United States District Court, D. Delaware

December 19, 2018

JAMES ARTHUR BIGGINS, Petitioner,
v.
DANA METZGER, Warden and ATTORNEY GENERAL OF THE STATE OF DELAWARE, Respondents.

          MEMORANDUM

          The Honorable Maryellen Noreika United States District Judge

         Petitioner James Arthur Biggins ("Petitioner") was convicted in 1997 by a Delaware Superior Court jury of three counts of second degree unlawful intercourse, one count of third degree assault, and one count of second degree unlawful imprisonment. See Biggins v. Carroll, 2002 WL 31094810, at *1 (D. Del. Sept. 13, 2002). The Superior Court sentenced him to thirty years of incarceration followed by probation. Id. On March 25, 1999, Petitioner filed his first federal habeas petition ("Petition") challenging his 1997 conviction, which the Honorable Gregory M. Sleet denied on September 13, 2002 after determining that the claims raised therein were either procedurally barred or failed to warrant habeas relief under § 2254(d). Id. at *8-13. Since then, Petitioner has filed six additional habeas petitions challenging the same 1997 conviction, all of which were denied as second or successive. See Biggins v. Carroll, C.A. No. 03-273-GMS, Mem. Order (D. Del. Apr. 9, 2003); Biggins v. Phelps et. al, C.A. No. 09-741-GMS, Order (D. Del. Mar. 3, 2010); Biggins v. Phelps, C.A. No. 10-292-GMS, Order (D. Del. Apr. 20, 2010); Biggins v. Phelps, C.A. No. 10-724-GMS. Mem. Order (D. Del. Sept. 28, 2010); Biggins v. Phelps, C.A. No. 11-366-GMS, Order (D. Del. June 20, 2011); and Biggins v. Phelps, C.A. No. 12-586- GMS, Mem. Order (D. Del. Mar. 4, 2013). Petitioner has also previously filed three motions for reconsideration pursuant to Rule 60(b) asking the Court to reconsider its 2002 denial of his first habeas petition. (D.I. 54, 61, 86). All three Rule 60(b) motions were dismissed for lack of jurisdiction because they constituted unauthorized second or successive habeas petitions. (D.I 58, 61, 62, 87, 88). Petitioner filed a notice of appeal from the denial of his third Rule 60(b) motion, which the Court of Appeals for the Third Circuit denied on June 15, 2016. (D.I. 94).
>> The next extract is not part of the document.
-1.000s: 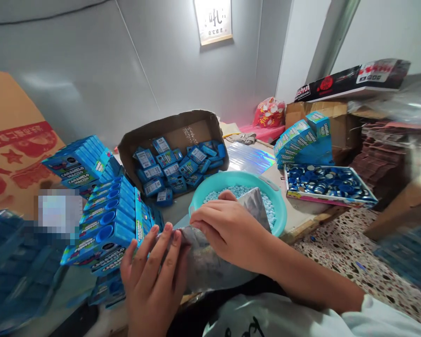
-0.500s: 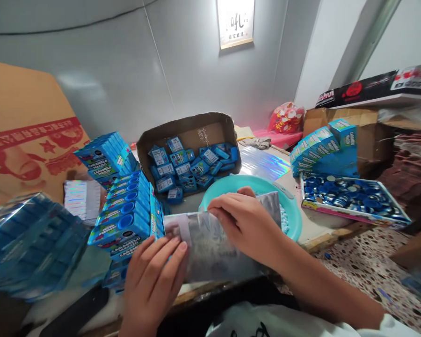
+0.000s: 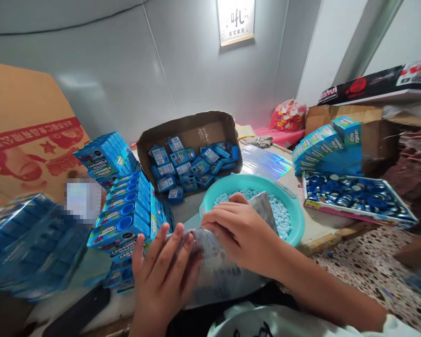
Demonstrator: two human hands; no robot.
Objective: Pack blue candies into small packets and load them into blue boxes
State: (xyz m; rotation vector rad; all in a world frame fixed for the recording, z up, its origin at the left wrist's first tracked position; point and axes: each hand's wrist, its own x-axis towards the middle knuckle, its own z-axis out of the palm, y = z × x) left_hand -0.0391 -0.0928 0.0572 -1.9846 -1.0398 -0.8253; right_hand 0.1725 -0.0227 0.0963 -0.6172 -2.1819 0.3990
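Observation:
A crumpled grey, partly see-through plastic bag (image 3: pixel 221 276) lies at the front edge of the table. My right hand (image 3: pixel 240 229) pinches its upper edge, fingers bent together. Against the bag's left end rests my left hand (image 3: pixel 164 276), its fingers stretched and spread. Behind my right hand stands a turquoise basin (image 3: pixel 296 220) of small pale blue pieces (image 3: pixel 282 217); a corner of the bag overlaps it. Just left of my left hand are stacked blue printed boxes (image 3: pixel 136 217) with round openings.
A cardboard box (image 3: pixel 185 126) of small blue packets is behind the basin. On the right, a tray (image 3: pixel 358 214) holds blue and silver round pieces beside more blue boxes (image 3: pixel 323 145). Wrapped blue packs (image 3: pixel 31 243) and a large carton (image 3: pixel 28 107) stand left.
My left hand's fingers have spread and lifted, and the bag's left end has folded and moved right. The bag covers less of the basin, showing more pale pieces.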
         Presently pending before the Court is Petitioner's Rule 59(e) Motion to Alter or Amend Judgment with respect to the 2002 denial of his habeas Petition. (D.I. 97).
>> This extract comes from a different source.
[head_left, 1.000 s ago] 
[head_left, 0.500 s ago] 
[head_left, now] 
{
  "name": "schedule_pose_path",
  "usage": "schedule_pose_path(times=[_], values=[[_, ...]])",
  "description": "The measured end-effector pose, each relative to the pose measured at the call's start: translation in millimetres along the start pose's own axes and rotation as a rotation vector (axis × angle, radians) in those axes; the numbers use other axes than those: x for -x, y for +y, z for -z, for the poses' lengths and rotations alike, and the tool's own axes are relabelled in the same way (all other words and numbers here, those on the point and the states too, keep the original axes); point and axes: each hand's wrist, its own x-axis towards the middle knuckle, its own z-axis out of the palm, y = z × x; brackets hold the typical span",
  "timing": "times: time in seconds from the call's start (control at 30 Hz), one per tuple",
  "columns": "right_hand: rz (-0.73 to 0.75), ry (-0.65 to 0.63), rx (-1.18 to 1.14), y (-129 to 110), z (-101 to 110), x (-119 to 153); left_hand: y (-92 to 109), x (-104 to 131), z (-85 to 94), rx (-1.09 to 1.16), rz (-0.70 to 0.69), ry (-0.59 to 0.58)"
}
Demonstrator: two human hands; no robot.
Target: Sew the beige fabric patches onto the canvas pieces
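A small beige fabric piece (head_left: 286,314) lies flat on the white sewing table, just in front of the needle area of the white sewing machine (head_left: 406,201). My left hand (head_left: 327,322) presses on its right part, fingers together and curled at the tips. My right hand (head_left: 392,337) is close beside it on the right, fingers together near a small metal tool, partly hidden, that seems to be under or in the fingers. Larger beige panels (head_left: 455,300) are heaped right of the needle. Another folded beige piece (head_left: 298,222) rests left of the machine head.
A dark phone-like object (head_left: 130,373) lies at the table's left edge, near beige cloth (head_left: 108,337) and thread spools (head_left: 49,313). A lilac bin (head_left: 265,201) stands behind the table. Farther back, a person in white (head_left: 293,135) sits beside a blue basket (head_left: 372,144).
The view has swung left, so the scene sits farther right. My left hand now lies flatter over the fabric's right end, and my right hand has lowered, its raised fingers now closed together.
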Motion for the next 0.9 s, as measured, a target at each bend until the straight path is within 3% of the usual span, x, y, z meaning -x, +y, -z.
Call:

         I. STANDARD OF REVIEW

         A motion for reargument/reconsideration may be filed pursuant Federal Rule of Civil Procedure 59(e) or Federal Rule of Civil Procedure 60(b). Although motions for reargument/ reconsideration under Rule 59(e) and Rule 60(b) serve similar functions, each has a particular purpose. See United States v. Fiorelli, 337 F.3d 282, 288 (3d Cir. 2003). For instance, Rule 59(e) is "a device [] used to allege legal error, "[1] and may only be used to correct manifest errors of law or fact or to present newly discovered evidence. See Howard Hess Dental Labs, Inc. v. Dentsply Int'l Inc, 602 F.3d 237, 251 (3d Cir. 201 a). The scope of a Rule 59(e) motion is extremely limited, and may not be used as an opportunity to relitigate the case. See Blystone v. Horn, 664 F.3d 397, 414 (3d Cir. 2011); see also Brambles USA Inc. v. Blocker, 735 F.Supp. 1239, 1240 (D. Del. 1990). The moving party must show one of the following in order to prevail on a Rule 59(e) motion: (1) an intervening change in the controlling law; (2) the availability of new evidence that was not available when the court issued its order; or (3) the need to correct a clear error of law or fact or to prevent a manifest injustice. See Max's Seafood Cafe v. Quinteros, 176 F.3d 669, 677 (3dCir. 1999).

         A Rule 59(e) motion "must be filed no later than 28 days after the entry of the judgment." Fed.R.Civ.P. 59(e). When a timely Rule 59(e) motion is premised on "newly discovered evidence," the new evidence must be evidence that a party could not submit to the court earlier because it was unavailable, and evidence not newly discovered in such a manner "cannot provide the basis for a successful motion for reconsideration." Blystone, 664 F.3d at 415-16.

         In contrast, "Rule 60(b) allows a party to seek relief from a final judgment, and request reopening of his case, under a limited set of circumstances including fraud, mistake, and newly discovered evidence." Gonzalez v. Crosby, 545 U.S. 524, 528 (2005). A motion filed pursuant to Rule 60(b) is addressed to the sound discretion of the trial court guided by accepted legal principles applied in light of all relevant circumstances, [2] but may be granted only in extraordinary circumstances. See Moolenaar v. Gov't of Virgin Islands, 822 F.2d 1342, 1346 (3d Cir. 1987).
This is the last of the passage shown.